[WHAT THE TASK ASKS] Your answer must be the exact lines from the one with "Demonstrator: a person" to the end of the data, both included, with no pictures.

[RAW DATA]
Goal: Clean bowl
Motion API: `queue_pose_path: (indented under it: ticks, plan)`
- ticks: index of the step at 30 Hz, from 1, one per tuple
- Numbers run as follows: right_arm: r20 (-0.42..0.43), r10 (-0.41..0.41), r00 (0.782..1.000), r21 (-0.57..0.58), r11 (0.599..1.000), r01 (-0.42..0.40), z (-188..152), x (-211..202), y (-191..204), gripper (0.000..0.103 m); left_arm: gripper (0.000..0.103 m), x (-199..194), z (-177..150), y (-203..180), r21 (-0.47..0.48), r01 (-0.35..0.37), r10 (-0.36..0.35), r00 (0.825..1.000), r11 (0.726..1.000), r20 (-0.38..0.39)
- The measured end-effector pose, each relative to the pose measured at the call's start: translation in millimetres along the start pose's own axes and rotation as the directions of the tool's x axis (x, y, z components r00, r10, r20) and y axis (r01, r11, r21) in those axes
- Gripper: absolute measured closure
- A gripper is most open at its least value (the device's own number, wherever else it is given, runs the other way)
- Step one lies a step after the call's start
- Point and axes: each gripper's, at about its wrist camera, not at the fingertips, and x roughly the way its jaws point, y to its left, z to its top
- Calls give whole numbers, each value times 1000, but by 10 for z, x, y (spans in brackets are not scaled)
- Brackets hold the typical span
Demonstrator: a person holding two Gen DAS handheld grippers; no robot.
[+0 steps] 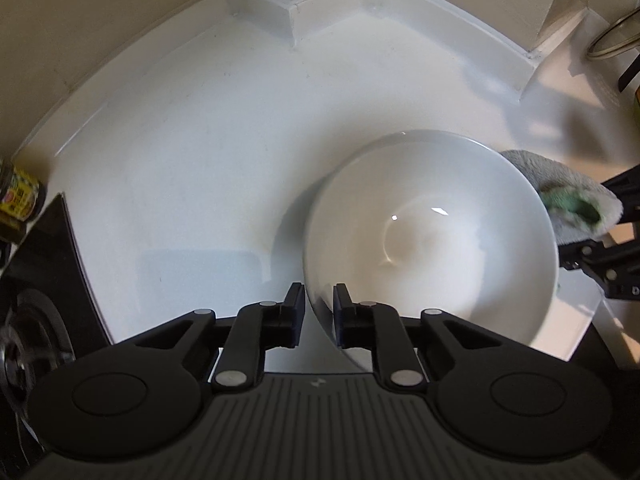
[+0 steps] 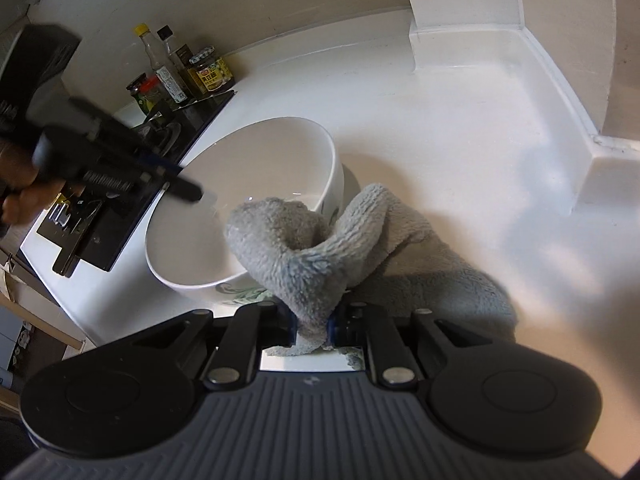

[EXPECTED ANSWER]
Demonstrator: a person holding two Gen DAS handheld grippers; no robot.
[+0 steps] 
[+0 steps] 

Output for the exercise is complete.